Eigenvalues are a set of scalars associated with a linear system of equations, which provide significant insights into the matrix's properties and the system it describes. In the stability analysis of equilibrium points, the eigenvalues of the Jacobian matrix are of particular importance. They tell us how a system responds to small disturbances around an equilibrium.

For example, if the eigenvalues of the Jacobian matrix are all negative real numbers, the equilibrium point is stable; any small perturbation will decay over time, and the system will return to its equilibrium state. Conversely, if any eigenvalue has a positive real part, it indicates that the system may respond to small disturbances by moving away from the equilibrium point—suggesting instability, as in the case with \( \lambda_1 = 1 \) for the system \( \dot{x}_1 = x_1 \).

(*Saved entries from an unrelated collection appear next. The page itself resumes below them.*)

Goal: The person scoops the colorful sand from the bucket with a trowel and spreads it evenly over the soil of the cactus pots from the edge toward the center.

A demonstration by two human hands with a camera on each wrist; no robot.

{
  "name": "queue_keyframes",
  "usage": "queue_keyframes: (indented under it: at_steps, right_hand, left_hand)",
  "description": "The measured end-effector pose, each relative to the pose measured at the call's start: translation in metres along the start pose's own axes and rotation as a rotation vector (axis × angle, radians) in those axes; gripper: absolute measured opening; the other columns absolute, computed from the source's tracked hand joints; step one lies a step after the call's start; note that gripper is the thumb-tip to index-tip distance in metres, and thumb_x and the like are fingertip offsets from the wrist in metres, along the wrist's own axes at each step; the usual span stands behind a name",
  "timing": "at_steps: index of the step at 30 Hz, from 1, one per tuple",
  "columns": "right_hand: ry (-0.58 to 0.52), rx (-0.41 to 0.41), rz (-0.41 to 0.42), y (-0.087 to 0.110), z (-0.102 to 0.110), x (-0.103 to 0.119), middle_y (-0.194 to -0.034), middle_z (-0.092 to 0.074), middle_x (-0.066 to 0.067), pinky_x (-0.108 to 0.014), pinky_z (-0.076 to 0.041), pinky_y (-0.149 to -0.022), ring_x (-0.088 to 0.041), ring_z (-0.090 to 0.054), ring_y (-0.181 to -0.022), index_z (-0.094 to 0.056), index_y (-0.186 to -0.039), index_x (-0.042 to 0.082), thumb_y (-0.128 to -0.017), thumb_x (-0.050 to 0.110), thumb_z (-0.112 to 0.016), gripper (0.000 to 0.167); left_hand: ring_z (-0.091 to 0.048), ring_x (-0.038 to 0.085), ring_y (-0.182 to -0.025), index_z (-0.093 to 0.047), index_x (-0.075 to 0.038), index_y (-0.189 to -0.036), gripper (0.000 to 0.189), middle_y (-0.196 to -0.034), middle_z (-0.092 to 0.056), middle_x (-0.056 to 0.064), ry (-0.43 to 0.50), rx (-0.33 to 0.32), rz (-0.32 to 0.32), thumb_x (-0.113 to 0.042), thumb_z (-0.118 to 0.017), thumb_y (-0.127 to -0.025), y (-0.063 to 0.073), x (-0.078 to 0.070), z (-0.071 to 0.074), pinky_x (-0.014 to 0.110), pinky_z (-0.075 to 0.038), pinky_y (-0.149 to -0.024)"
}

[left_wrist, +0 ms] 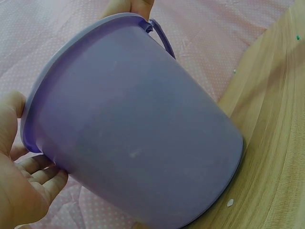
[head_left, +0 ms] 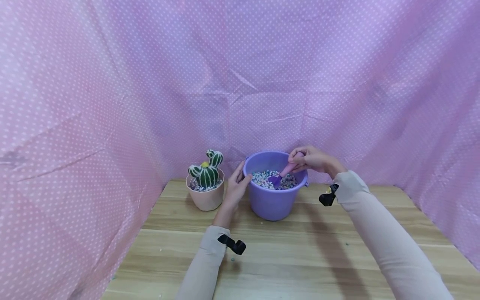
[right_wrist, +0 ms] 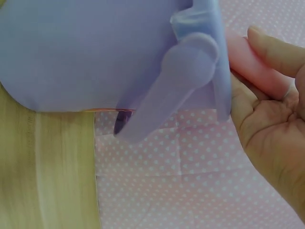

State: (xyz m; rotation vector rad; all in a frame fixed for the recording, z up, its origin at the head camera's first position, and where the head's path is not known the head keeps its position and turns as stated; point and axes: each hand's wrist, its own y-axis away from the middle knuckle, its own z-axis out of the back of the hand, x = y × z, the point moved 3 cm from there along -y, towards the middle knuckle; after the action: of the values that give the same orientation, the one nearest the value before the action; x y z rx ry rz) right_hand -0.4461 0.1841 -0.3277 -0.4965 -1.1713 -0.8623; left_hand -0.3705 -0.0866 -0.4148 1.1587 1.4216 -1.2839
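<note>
A purple bucket (head_left: 271, 204) stands upright on the wooden table, partly filled with small multicoloured pebbles (head_left: 262, 178). At its left side my left hand (head_left: 237, 186) holds the rim, the thumb at the edge and the fingers against the outer wall (left_wrist: 133, 124). My right hand (head_left: 313, 159), over the right rim, grips the pink handle (head_left: 288, 168) of a toy shovel. The shovel's purple scoop (head_left: 275, 180) slants down into the pebbles. In the right wrist view the bucket wall hides the scoop, and only part of the pink handle (right_wrist: 259, 67) shows beside the palm.
Left of the bucket, a cactus (head_left: 208, 177) in a pale pink pot (head_left: 206, 201) stands close to my left hand. The bucket's carrying handle (right_wrist: 162, 95) hangs down outside. A few stray pebbles (left_wrist: 230, 202) lie on the tabletop (head_left: 281, 258). Pink dotted cloth (head_left: 262, 112) surrounds the table.
</note>
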Motion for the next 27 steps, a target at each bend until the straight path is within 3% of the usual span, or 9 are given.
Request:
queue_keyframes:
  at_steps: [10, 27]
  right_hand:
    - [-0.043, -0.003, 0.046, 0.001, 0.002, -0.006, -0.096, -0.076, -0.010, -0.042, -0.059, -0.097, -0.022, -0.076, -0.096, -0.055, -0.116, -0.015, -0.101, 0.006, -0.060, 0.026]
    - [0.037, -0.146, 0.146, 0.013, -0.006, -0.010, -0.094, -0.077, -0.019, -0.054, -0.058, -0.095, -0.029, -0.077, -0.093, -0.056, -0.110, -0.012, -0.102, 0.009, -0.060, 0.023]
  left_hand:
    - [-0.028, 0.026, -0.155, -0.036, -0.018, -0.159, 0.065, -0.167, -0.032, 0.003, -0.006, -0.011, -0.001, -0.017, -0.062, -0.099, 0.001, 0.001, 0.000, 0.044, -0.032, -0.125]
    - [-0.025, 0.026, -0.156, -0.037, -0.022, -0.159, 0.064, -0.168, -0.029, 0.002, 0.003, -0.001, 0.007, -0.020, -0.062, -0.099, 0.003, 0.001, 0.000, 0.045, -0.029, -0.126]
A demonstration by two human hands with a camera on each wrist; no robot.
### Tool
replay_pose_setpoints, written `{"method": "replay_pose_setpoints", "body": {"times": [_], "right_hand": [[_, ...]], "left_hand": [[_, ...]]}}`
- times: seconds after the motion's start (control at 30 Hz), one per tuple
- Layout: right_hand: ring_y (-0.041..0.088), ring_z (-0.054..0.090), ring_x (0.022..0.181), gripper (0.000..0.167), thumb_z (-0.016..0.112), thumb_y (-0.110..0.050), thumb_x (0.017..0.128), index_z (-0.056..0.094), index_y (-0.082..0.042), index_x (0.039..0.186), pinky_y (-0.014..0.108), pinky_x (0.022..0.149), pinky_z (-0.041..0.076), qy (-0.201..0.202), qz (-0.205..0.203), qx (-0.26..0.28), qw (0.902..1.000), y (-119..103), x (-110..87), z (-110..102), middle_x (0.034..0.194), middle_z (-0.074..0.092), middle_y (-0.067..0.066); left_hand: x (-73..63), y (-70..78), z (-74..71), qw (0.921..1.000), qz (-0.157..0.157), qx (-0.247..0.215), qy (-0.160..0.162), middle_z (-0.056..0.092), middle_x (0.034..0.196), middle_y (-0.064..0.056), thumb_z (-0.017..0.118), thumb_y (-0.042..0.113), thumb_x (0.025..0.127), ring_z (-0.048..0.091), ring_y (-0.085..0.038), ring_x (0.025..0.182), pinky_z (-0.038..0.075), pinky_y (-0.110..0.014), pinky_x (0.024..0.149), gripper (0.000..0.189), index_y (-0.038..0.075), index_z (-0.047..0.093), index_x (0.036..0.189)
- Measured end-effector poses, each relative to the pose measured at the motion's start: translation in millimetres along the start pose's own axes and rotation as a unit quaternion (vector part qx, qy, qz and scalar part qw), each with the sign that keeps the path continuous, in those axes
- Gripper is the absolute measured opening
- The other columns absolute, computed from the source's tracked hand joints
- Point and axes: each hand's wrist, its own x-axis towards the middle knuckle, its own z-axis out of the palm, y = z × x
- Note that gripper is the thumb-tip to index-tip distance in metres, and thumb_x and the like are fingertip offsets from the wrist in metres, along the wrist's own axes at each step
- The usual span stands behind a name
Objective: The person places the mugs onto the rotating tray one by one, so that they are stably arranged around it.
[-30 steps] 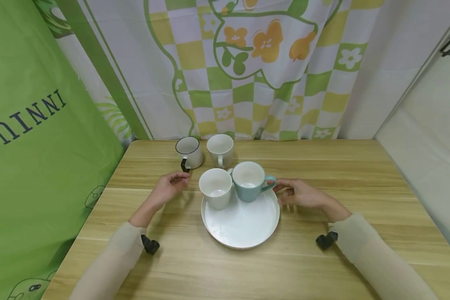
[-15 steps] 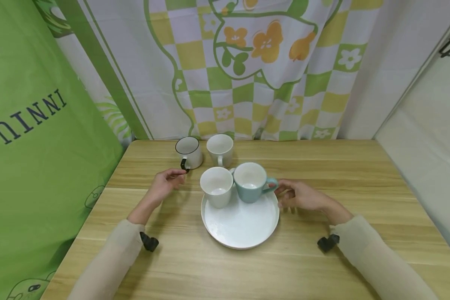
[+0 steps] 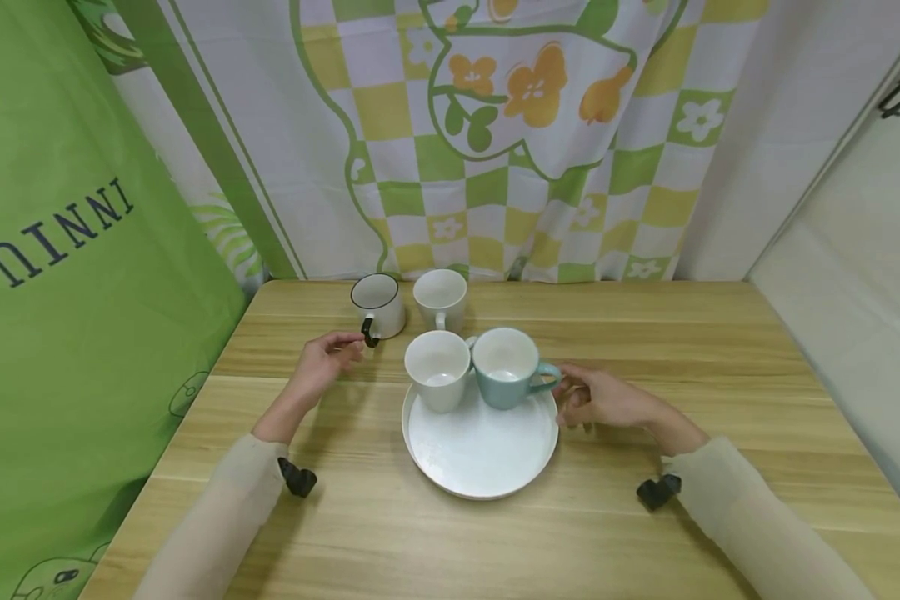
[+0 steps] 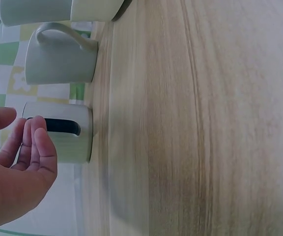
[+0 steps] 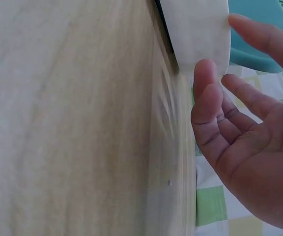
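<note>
My left hand (image 3: 321, 367) is beside the black handle (image 4: 63, 126) of a white enamel mug (image 3: 385, 315). In the left wrist view its bent fingertips overlap the handle's end, while the thumb stands apart. At the right of a round white tray (image 3: 480, 458), my right hand (image 3: 603, 396) has its fingers loosely bent and spread. Its fingertips lie right at the tray's rim and the handle (image 3: 547, 379) of a teal mug (image 3: 506, 379). The teal mug and a cream mug (image 3: 438, 383) stand side by side at the tray's far part.
Another white mug (image 3: 442, 300) stands behind the tray, right of the enamel mug. All this rests on a wooden table (image 3: 645, 333). A patterned curtain (image 3: 510, 183) hangs along the back edge, and green cloth (image 3: 82, 333) borders the left side.
The teal and cream mugs have shifted slightly right over the tray, and my right hand has shifted slightly right too. My left hand has drawn a little left and away. The tray stayed put.
</note>
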Motion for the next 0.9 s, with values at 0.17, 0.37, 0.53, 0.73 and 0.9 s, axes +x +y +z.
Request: {"method": "replay_pose_setpoints", "body": {"times": [0.17,0.37,0.53,0.73,0.9], "right_hand": [[0.018,0.066,0.082,0.078,0.077,-0.014,0.086,0.034,-0.002,0.150,0.033,0.059,0.057,-0.001,-0.002,0.007,1.0000,-0.1,-0.2,1.1,0.123,0.056,0.026],[0.019,0.065,0.081,0.077,0.078,-0.011,0.085,0.034,-0.004,0.148,0.033,0.056,0.057,-0.012,-0.009,0.033,0.9994,-0.8,-0.5,1.9,0.120,0.054,0.027],[0.017,0.065,0.077,0.084,0.080,-0.013,0.084,0.031,-0.008,0.152,0.031,0.055,0.056,-0.019,-0.008,0.025,0.9995,-3.1,-0.4,3.2,0.121,0.054,0.027],[0.019,0.065,0.079,0.086,0.081,-0.014,0.083,0.030,-0.008,0.153,0.032,0.055,0.056,-0.019,-0.011,0.009,0.9997,-5.1,-0.9,4.3,0.120,0.055,0.027],[0.022,0.065,0.081,0.086,0.082,-0.013,0.082,0.031,-0.008,0.152,0.032,0.057,0.057,-0.015,-0.010,0.004,0.9998,-6.5,-1.1,4.9,0.120,0.055,0.026]], "left_hand": [[4.8,-7.2,-1.7,1.0000,0.001,-0.002,0.007,0.063,0.125,-0.026,0.060,0.022,0.101,0.064,-0.007,0.091,0.056,-0.042,0.091,0.035,0.001,0.062,0.128],[6.4,-6.6,-3.8,0.9998,-0.009,0.000,0.020,0.063,0.126,-0.024,0.058,0.023,0.102,0.063,-0.008,0.091,0.056,-0.042,0.093,0.035,0.001,0.061,0.129],[10.1,-8.0,-4.5,0.9994,-0.016,-0.002,0.029,0.062,0.127,-0.023,0.057,0.024,0.102,0.063,-0.008,0.090,0.056,-0.040,0.091,0.036,0.001,0.060,0.130],[14.5,-8.9,-2.6,0.9990,-0.027,-0.009,0.034,0.061,0.128,-0.017,0.055,0.027,0.103,0.063,-0.008,0.091,0.055,-0.040,0.093,0.036,0.004,0.060,0.130],[20.4,-10.3,-1.7,0.9989,-0.032,-0.022,0.028,0.059,0.135,-0.017,0.050,0.027,0.105,0.064,-0.009,0.094,0.053,-0.042,0.099,0.038,0.000,0.059,0.131]]}}
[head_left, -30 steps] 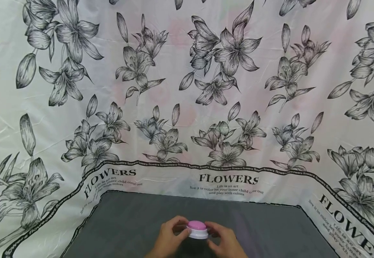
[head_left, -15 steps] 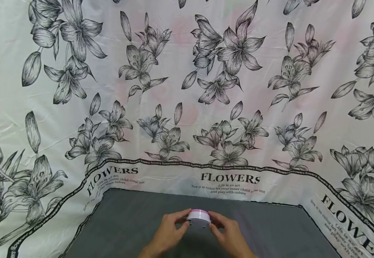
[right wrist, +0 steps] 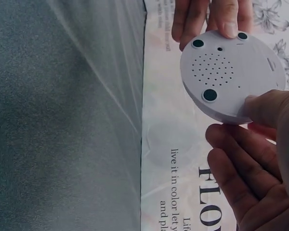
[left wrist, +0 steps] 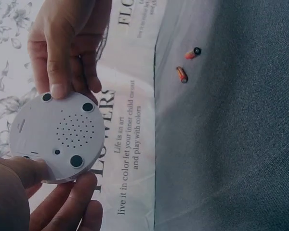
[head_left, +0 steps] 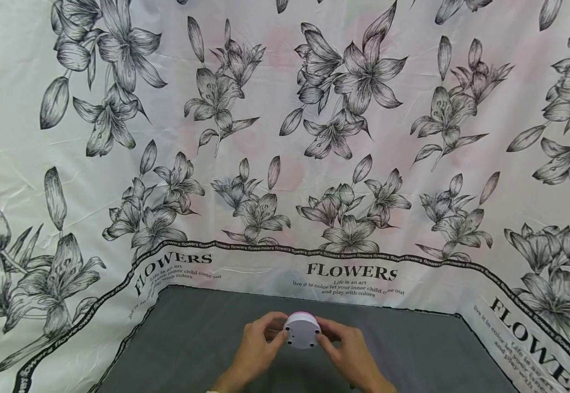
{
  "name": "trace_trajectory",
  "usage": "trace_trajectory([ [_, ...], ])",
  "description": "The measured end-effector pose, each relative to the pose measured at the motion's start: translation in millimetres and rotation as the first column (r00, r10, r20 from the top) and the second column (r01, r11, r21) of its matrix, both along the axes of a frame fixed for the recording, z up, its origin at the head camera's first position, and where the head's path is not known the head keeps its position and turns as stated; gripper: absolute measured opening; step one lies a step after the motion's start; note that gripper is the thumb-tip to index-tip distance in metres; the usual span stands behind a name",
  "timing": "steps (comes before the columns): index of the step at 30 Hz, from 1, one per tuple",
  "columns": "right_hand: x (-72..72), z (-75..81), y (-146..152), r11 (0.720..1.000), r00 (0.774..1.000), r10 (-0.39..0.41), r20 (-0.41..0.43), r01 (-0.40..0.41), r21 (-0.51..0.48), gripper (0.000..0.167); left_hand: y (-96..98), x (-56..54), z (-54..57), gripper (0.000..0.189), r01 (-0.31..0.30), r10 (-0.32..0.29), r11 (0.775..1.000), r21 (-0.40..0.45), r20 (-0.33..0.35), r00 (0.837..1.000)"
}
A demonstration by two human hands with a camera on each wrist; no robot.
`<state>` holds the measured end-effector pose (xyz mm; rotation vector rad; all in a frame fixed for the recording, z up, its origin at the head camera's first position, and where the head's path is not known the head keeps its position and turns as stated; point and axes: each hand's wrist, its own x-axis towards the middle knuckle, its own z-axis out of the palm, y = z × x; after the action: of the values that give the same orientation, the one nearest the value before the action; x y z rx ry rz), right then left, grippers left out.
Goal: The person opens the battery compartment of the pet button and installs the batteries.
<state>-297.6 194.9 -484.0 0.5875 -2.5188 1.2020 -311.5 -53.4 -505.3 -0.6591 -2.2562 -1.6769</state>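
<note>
Between both hands is a round white push button [head_left: 302, 333] with a pink dome, of which only a thin rim shows at the top. Its flat underside faces me, with speaker holes, dark round feet and a small screw hole, plainest in the left wrist view. My left hand [head_left: 259, 349] pinches the left edge, thumb on the underside and fingers behind. Opposite, my right hand [head_left: 351, 352] pinches the right edge in the same manner. In the right wrist view, a battery-cover outline on the underside [right wrist: 221, 72] is partly covered by the right thumb.
Two small orange-and-black cylinders, apparently batteries [left wrist: 181, 75], lie on the grey tabletop [head_left: 206, 322] in the left wrist view. White cloth [head_left: 265, 273] printed with flowers and lettering hangs behind and along both sides of the table.
Both hands have raised the push button slightly and tipped it, so the pink dome has turned away and the white underside has come into view. The grip stays on both edges.
</note>
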Motion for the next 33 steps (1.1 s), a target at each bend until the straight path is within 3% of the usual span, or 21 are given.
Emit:
trace_trajectory([
  [10,0.4,-2.9,0.4,1.0,0.997,0.015,0.07,-0.014,-0.014,0.029,-2.5,1.6,-0.1,0.022,0.004,-0.001,0.999,-0.051,0.064,0.998],
  [18,-0.5,-12.8,3.3,0.999,0.99,0.051,0.128,-0.053,0.008,0.029,-4.7,4.1,-8.7,0.025,0.046,-0.042,0.999,-0.021,0.15,0.988],
  [28,-2.7,-24.5,7.0,0.993,0.975,0.086,0.206,-0.1,0.058,0.03,-7.1,3.4,-23.3,0.025,0.07,-0.074,0.997,0.024,0.295,0.953],
  [33,-2.6,-29.0,5.9,0.99,0.966,0.101,0.238,-0.122,0.073,0.024,-7.7,3.9,-29.8,0.02,0.087,-0.095,0.995,0.038,0.375,0.922],
])
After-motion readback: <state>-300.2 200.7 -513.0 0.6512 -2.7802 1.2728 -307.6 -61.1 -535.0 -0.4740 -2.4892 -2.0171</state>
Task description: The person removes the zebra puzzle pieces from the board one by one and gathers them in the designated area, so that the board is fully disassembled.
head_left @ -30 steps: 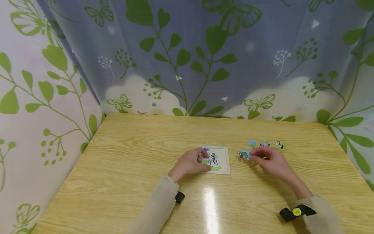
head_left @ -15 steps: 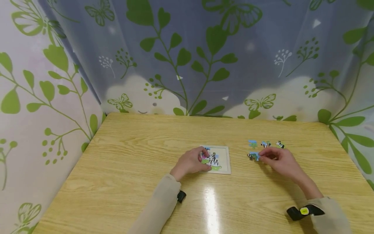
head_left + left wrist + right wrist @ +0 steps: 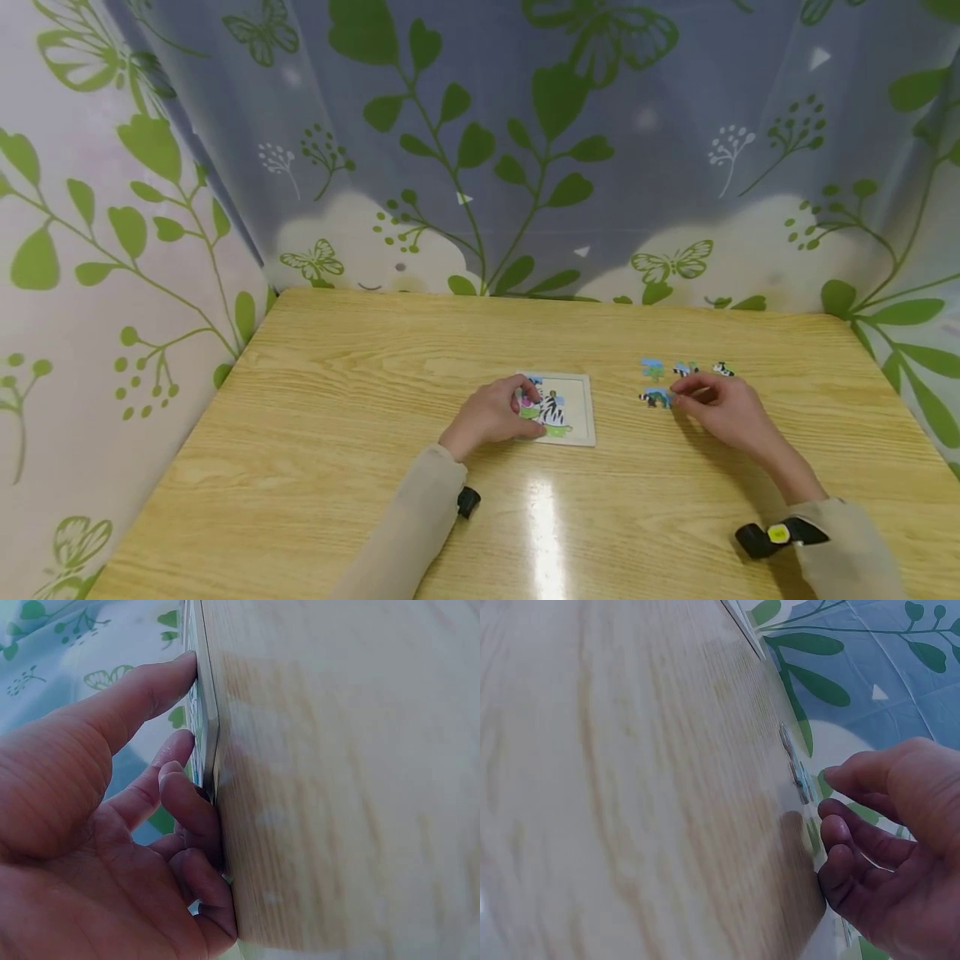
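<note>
My left hand (image 3: 491,417) holds the left side of a puzzle board (image 3: 581,408) with a partly assembled zebra picture. In the left wrist view, thumb and one finger touch its face while other fingers curl at its edge. A blue-and-green jigsaw piece (image 3: 655,398) lies on the table right of the board. Just beside it hovers my right hand (image 3: 723,412). In the right wrist view, thumb and forefinger stand apart with nothing between them, and a small gap separates them from a jigsaw piece (image 3: 799,769).
Three more pieces lie in a row behind: a blue-and-green one (image 3: 652,369), a striped one (image 3: 686,368) and a black-and-white animal one (image 3: 723,368). The wooden table (image 3: 360,358) ends at a leaf-patterned curtain (image 3: 480,167).
My right hand has carried the blue-and-green piece rightward, away from the board, set it below the row and let go. My left hand has stayed on the board.
</note>
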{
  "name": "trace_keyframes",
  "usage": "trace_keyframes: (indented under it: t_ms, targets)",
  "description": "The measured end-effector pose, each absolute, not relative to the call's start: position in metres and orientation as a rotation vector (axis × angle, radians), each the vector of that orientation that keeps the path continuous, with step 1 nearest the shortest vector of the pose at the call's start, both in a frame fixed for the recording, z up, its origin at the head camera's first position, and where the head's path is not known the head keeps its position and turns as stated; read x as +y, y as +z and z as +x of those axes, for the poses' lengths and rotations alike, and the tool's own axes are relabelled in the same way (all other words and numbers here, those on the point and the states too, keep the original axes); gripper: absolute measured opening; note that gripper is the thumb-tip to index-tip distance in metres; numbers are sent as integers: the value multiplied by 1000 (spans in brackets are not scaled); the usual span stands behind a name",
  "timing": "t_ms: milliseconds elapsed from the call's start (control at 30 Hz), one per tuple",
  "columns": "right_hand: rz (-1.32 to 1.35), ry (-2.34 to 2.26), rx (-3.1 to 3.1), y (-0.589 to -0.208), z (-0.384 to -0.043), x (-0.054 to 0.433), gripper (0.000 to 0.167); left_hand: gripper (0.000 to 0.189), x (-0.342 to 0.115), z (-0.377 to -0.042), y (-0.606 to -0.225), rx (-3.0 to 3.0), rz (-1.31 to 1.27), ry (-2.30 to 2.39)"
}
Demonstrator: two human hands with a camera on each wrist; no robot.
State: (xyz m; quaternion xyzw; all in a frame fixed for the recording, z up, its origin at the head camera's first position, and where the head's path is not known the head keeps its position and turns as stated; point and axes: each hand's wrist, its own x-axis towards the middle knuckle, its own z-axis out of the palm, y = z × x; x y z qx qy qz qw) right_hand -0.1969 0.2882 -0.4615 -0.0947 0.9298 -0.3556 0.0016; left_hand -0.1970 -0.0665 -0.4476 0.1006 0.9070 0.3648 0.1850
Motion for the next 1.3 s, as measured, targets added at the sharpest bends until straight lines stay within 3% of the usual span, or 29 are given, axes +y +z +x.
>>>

In the case of pure imaginary eigenvalues, such as \( \lambda = \pm i \) found in one step of the solution, the system doesn't move towards or away from the equilibrium, but orbits it in a periodic motion, hence, it is neutrally stable. This nuanced understanding of the eigenvalues is crucial for predicting how a system might behave over time and is extensively used in the analysis and design of stable systems in various engineering fields.